If you’d have asked me on June 10th, 2022 when I landed in Tbilisi if I’d be here, in Georgia, almost a year later, the answer would have almost definitely been “no.” However, I had so many great experiences and met so many extraordinary people that summer abroad that I felt the need to return for spring 2023.
Programs Abroad in Georgia
My first summer was spent learning Georgian on the American Councils’ Eurasian Regional Language Program. I went to Georgia sort of as a passion project. I’d wanted to study Georgian for a long time. Since finding the small books that my middle school had on the Caucasus, I’d been fascinated by the region and Georgia in particular because of its middle ground, or possibly a place all its own, between Europe and Asia. My university, Vassar College in New York, also had a fellowship that would fully fund summer language programs, making this even more accessible.
SRAS’ programs are recommended by my university’s international programs office. On the SRAS website, I found the Identity and Conflict in the Post-Soviet Space program. It was exactly what I wanted for myself. The identity and conflict courses would allow me to fulfill requirements for my international studies major while giving me access to Russian language courses higher than the level available at my university. Most importantly, the program took me back to Georgia. Over the next few months, I diligently filled out every form and emailed every necessary person, to ensure that I’d be back on a plane to Georgia in January.
Studying Russian in Tbilisi
When I got to Tbilisi, I was most nervous to start my Russian classes. Because I was going to be at such an advanced level, I was going to be one on one with my teacher, which meant that there was nowhere to hide, no room to slack off. Though it was difficult and a bit awkward for me, I could tell from the first day that the class was going to be exactly what I needed. The readings were understandable, but with a lot of new vocabulary, which I was desperately in need of. Though I was nervous at first, I found the learning environment was perfect for helping me feel more comfortable speaking and allowing myself to make mistakes in Russian. I was pleasantly surprised by my experience in Russian classes, and from what I’ve heard, my fellow course-mates were also pleased with the quality of their classes as well.
Studying Diplomacy in and Traveling the Caucasus
The focal point of the program is the lectures on identity and conflict in the post-Soviet space. Each week we had lectures, either given by our two main lecturers, or by one of many professionals that SRAS and their local partners, Novamova, arranged to speak with us on various topics relating to their fields and passions. Never in my life had I had the opportunity to connect with so many people who had so much experience in this part of the world that interests me most. The post-Soviet space is so interesting because all of the countries have an overarching experience of being a part of the USSR, but the conditions they left with and the choices they had to make have left them in dramatically different socio-economic and political positions and with nuanced views of the Soviet legacy.
My hands-down favorite parts of the program were the periods of travel in Armenia and Azerbaijan. During none of the great lectures did I feel like I absorbed as much information as I felt like I did while traveling. While I had met people from Georgia while in the U.S., I had never met anyone from Armenia or Azerbaijan.
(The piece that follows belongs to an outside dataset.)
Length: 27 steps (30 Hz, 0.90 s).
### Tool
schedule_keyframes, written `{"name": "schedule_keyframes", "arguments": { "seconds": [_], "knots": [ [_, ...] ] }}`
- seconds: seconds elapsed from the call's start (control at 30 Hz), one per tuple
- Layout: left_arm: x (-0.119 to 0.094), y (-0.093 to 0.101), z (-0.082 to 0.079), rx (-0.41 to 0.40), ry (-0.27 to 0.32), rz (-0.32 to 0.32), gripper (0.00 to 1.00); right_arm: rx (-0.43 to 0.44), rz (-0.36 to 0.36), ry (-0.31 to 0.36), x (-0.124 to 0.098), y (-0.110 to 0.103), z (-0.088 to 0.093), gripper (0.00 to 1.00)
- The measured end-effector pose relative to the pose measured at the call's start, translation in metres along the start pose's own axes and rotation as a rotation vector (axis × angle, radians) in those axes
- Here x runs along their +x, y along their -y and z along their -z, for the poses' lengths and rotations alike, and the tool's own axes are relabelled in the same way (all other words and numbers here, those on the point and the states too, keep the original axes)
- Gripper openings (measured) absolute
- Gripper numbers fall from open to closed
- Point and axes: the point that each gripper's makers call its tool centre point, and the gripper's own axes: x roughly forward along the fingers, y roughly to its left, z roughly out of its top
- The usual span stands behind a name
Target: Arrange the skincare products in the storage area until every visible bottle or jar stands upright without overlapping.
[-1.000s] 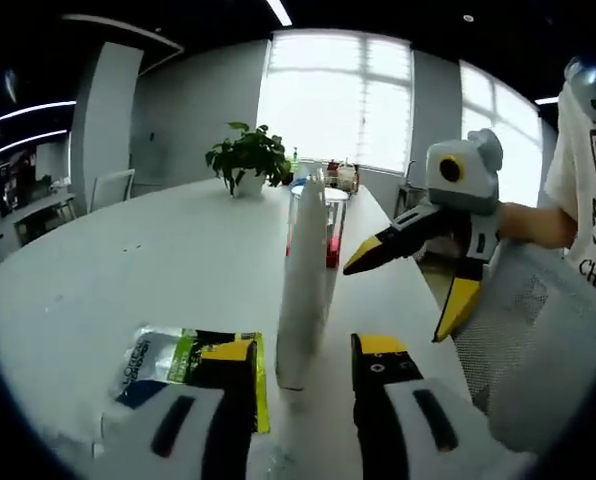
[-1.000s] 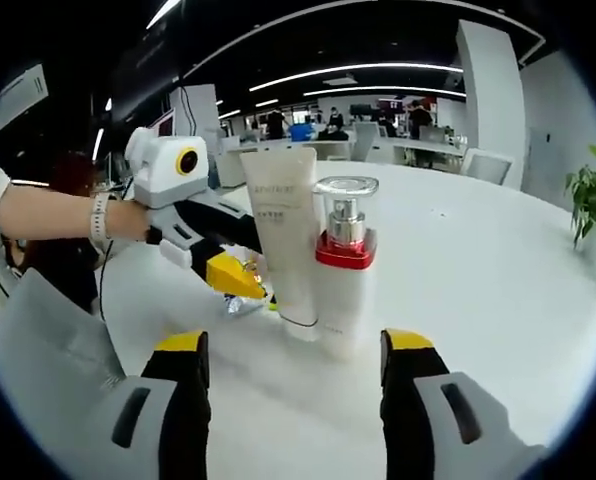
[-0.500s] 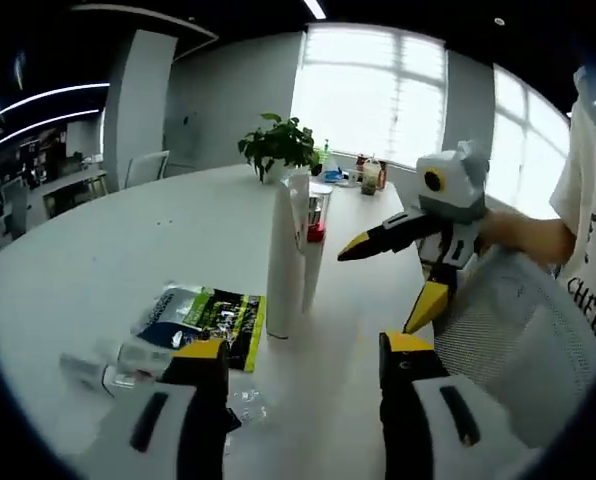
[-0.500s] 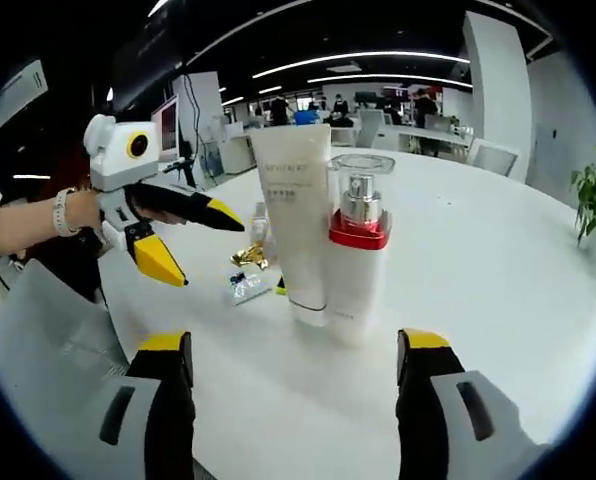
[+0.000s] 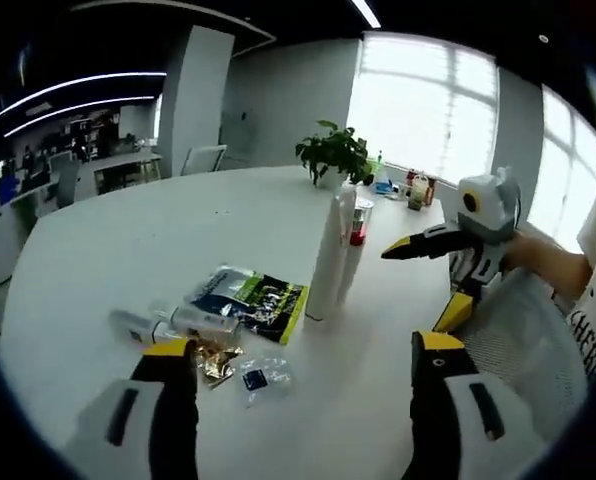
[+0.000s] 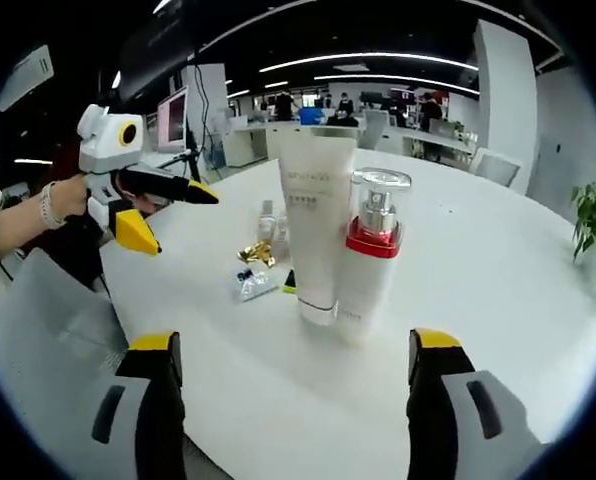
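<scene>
Rising from the bottom of the left gripper view, the left gripper (image 5: 303, 395) has its jaws spread wide and grasps nothing. Just beyond its left jaw, small crumpled sachets (image 5: 240, 368) lie on the white table (image 5: 128, 250), with a small clear bottle (image 5: 153, 323) lying on its side and a flat green-and-blue packet (image 5: 248, 300) beside them. Further on, the white tube (image 5: 328, 255) stands upright on its cap, touching or nearly touching the pump bottle (image 5: 354, 250) with its red collar. The right gripper (image 5: 433, 285) hovers to their right, jaws parted, empty. A potted plant (image 5: 333, 155) sits at the far edge.

In the right gripper view, the right gripper (image 6: 296, 395) is likewise released, and tube (image 6: 318, 235) and pump bottle (image 6: 368, 265) stand side by side ahead.
</scene>
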Motion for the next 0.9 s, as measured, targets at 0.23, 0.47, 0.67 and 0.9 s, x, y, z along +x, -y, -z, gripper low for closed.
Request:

I had never had any chance to hear perspectives from either of those countries firsthand. Our amazing guides, in showing us mosques, churches, the local nature, and so much more, revealed the meanings behind these beautiful places with a wealth of personal knowledge about their countries’ culture and history. The group seemed to especially enjoy the surprise we received from our experience in Azerbaijan. People we met in Georgia tended to have neutral to negative views about visiting Azerbaijan. However, our group found the northern part of Azerbaijan through Shamakhi and Sheki to be breathtaking and unique and the complexities of Azerbaijan’s culture astounding.
For me, the main value of the Identity and Conflict in the Post-Soviet Space program was in better understanding the Caucasus and its cultures. I have been interested in the Caucasus for many years, longer than I have even been studying Russian. In my opinion, as with many places in the world, the Caucasus is a place that you can’t even begin to understand until you visit it yourself. Though much of the material for the course was focused on the current conflicts in Ukraine and Eastern Europe, by basing the program in Tbilisi, and including so much travel throughout the Caucasus, SRAS has created a truly unique experience. I believe that studying in the Caucasus is invaluable to anyone with an interest in international relations, identity formation, or conflict resolution. The post-Soviet space should be a focus of American diplomacy for many years to come and understanding its regional and global value is crucial today.